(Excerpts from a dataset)
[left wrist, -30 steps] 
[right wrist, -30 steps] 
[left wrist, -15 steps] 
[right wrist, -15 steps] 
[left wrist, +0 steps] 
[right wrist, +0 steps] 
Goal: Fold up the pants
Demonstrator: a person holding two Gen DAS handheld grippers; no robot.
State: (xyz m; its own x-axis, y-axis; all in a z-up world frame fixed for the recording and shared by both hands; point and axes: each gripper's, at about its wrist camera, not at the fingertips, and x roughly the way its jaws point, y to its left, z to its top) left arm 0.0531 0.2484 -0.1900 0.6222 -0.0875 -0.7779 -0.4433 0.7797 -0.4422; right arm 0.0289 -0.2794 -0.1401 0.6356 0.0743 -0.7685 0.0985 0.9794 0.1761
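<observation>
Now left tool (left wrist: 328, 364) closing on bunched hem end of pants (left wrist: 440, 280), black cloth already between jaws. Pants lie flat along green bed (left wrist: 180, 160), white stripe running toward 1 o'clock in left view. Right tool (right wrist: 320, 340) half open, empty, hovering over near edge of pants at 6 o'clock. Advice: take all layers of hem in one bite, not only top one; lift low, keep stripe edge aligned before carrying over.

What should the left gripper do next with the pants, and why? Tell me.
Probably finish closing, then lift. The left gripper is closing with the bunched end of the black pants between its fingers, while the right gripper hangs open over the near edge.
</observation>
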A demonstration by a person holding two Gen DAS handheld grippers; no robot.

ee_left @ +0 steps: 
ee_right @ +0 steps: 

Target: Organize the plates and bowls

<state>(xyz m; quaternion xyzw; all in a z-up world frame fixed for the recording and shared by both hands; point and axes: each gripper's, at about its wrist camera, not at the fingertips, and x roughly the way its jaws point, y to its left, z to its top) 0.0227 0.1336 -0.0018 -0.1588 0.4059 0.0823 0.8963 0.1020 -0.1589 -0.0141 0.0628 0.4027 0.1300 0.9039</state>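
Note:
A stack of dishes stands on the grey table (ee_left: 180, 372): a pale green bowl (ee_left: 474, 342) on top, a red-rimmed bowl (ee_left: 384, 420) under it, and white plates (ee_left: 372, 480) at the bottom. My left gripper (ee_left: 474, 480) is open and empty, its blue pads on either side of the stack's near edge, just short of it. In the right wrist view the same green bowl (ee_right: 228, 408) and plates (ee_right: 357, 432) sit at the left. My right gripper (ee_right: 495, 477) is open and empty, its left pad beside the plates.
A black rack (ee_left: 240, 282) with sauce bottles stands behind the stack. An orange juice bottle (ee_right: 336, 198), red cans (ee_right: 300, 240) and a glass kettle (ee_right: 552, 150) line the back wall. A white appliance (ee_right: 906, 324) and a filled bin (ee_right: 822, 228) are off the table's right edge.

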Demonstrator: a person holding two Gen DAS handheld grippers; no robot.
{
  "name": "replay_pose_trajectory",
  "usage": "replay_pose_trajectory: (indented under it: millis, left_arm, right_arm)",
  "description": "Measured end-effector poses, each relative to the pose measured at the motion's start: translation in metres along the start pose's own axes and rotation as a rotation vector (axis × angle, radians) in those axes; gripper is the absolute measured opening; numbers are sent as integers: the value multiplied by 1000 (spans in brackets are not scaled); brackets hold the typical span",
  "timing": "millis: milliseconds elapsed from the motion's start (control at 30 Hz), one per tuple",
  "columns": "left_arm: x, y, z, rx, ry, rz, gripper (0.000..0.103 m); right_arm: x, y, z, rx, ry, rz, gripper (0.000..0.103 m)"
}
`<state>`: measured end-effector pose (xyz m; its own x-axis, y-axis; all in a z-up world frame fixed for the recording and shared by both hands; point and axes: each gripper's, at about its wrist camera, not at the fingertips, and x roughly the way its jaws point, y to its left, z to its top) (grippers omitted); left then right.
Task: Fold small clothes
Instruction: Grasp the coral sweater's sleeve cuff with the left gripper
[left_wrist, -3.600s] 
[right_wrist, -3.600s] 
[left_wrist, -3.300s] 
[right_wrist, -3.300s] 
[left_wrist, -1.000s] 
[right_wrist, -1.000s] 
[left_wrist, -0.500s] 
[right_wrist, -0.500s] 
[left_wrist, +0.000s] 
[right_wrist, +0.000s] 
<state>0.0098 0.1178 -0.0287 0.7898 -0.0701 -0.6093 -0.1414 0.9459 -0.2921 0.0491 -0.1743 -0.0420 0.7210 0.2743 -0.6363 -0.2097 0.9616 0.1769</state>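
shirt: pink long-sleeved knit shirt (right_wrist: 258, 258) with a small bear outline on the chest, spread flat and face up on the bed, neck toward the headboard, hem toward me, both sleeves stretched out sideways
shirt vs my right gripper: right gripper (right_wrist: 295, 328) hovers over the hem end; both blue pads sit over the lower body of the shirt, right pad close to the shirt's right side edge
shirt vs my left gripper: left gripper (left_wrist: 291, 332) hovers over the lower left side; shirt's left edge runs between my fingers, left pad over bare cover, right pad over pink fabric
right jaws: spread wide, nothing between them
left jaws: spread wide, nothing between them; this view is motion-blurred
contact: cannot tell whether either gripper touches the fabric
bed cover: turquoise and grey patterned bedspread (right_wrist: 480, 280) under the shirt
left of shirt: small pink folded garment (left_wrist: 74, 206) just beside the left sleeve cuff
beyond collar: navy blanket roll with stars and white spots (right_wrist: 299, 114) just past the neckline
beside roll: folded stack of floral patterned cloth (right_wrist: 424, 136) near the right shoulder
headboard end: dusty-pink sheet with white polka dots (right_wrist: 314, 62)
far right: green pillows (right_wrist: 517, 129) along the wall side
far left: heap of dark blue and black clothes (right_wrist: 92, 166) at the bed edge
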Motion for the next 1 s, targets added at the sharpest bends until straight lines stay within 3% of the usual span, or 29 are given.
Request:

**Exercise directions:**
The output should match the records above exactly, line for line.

**Answer section:**
[left wrist, -30 steps] 
[right wrist, -30 steps] 
[left wrist, -15 steps] 
[right wrist, -15 steps] 
[left wrist, +0 steps] 
[right wrist, +0 steps] 
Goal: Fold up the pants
Demonstrator: a person holding two Gen DAS handheld grippers; no robot.
State: (xyz m; its own x-axis, y-axis; all in a z-up world frame fixed for the recording and shared by both hands; point and axes: each gripper's, at about its wrist camera, not at the fingertips, and x roughly the way its jaws point, y to its left, z to its top) left arm 0.0531 0.2484 -0.1900 0.6222 -0.0875 -0.7779 -0.4433 0.7797 -0.4422; right arm 0.0289 -0.2794 -0.1401 0.6356 0.0743 -0.7685 0.0985 0.9794 0.1761
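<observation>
Now left tool (left wrist: 328, 364) closing on bunched hem end of pants (left wrist: 440, 280), black cloth already between jaws. Pants lie flat along green bed (left wrist: 180, 160), white stripe running toward 1 o'clock in left view. Right tool (right wrist: 320, 340) half open, empty, hovering over near edge of pants at 6 o'clock. Advice: take all layers of hem in one bite, not only top one; lift low, keep stripe edge aligned before carrying over.

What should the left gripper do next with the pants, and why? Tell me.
Probably finish closing, then lift. The left gripper is closing with the bunched end of the black pants between its fingers, while the right gripper hangs open over the near edge.
</observation>
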A demonstration by a person holding two Gen DAS handheld grippers; no robot.

ee_left @ +0 steps: 
ee_right @ +0 steps: 

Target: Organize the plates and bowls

<state>(xyz m; quaternion xyzw; all in a z-up world frame fixed for the recording and shared by both hands; point and axes: each gripper's, at about its wrist camera, not at the fingertips, and x roughly the way its jaws point, y to its left, z to its top) 0.0227 0.1336 -0.0018 -0.1588 0.4059 0.0823 0.8963 0.1020 -0.1589 -0.0141 0.0628 0.4027 0.1300 0.9039</state>
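Note:
A stack of dishes stands on the grey table (ee_left: 180, 372): a pale green bowl (ee_left: 474, 342) on top, a red-rimmed bowl (ee_left: 384, 420) under it, and white plates (ee_left: 372, 480) at the bottom. My left gripper (ee_left: 474, 480) is open and empty, its blue pads on either side of the stack's near edge, just short of it. In the right wrist view the same green bowl (ee_right: 228, 408) and plates (ee_right: 357, 432) sit at the left. My right gripper (ee_right: 495, 477) is open and empty, its left pad beside the plates.
A black rack (ee_left: 240, 282) with sauce bottles stands behind the stack. An orange juice bottle (ee_right: 336, 198), red cans (ee_right: 300, 240) and a glass kettle (ee_right: 552, 150) line the back wall. A white appliance (ee_right: 906, 324) and a filled bin (ee_right: 822, 228) are off the table's right edge.
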
Demonstrator: a person holding two Gen DAS handheld grippers; no robot.
{
  "name": "replay_pose_trajectory",
  "usage": "replay_pose_trajectory: (indented under it: millis, left_arm, right_arm)",
  "description": "Measured end-effector poses, each relative to the pose measured at the motion's start: translation in metres along the start pose's own axes and rotation as a rotation vector (axis × angle, radians) in those axes; gripper is the absolute measured opening; numbers are sent as integers: the value multiplied by 1000 (spans in brackets are not scaled); brackets hold the typical span",
  "timing": "millis: milliseconds elapsed from the motion's start (control at 30 Hz), one per tuple",
  "columns": "left_arm: x, y, z, rx, ry, rz, gripper (0.000..0.103 m); right_arm: x, y, z, rx, ry, rz, gripper (0.000..0.103 m)"
}
`<state>`: measured end-effector pose (xyz m; its own x-axis, y-axis; all in a z-up world frame fixed for the recording and shared by both hands; point and axes: each gripper's, at about its wrist camera, not at the fingertips, and x roughly the way its jaws point, y to its left, z to its top) (grippers omitted); left then right.
Task: Fold small clothes
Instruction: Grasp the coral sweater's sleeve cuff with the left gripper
[left_wrist, -3.600s] 
[right_wrist, -3.600s] 
[left_wrist, -3.300s] 
[right_wrist, -3.300s] 
[left_wrist, -1.000s] 
[right_wrist, -1.000s] 
[left_wrist, -0.500s] 
[right_wrist, -0.500s] 
[left_wrist, +0.000s] 
[right_wrist, +0.000s] 
<state>0.0098 0.1178 -0.0287 0.7898 -0.0701 -0.6093 -0.1414 0.9459 -0.2921 0.0491 -0.1743 -0.0420 0.7210 0.2743 -0.6363 -0.2097 0.9616 0.1769</state>
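shirt: pink long-sleeved knit shirt (right_wrist: 258, 258) with a small bear outline on the chest, spread flat and face up on the bed, neck toward the headboard, hem toward me, both sleeves stretched out sideways
shirt vs my right gripper: right gripper (right_wrist: 295, 328) hovers over the hem end; both blue pads sit over the lower body of the shirt, right pad close to the shirt's right side edge
shirt vs my left gripper: left gripper (left_wrist: 291, 332) hovers over the lower left side; shirt's left edge runs between my fingers, left pad over bare cover, right pad over pink fabric
right jaws: spread wide, nothing between them
left jaws: spread wide, nothing between them; this view is motion-blurred
contact: cannot tell whether either gripper touches the fabric
bed cover: turquoise and grey patterned bedspread (right_wrist: 480, 280) under the shirt
left of shirt: small pink folded garment (left_wrist: 74, 206) just beside the left sleeve cuff
beyond collar: navy blanket roll with stars and white spots (right_wrist: 299, 114) just past the neckline
beside roll: folded stack of floral patterned cloth (right_wrist: 424, 136) near the right shoulder
headboard end: dusty-pink sheet with white polka dots (right_wrist: 314, 62)
far right: green pillows (right_wrist: 517, 129) along the wall side
far left: heap of dark blue and black clothes (right_wrist: 92, 166) at the bed edge
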Motion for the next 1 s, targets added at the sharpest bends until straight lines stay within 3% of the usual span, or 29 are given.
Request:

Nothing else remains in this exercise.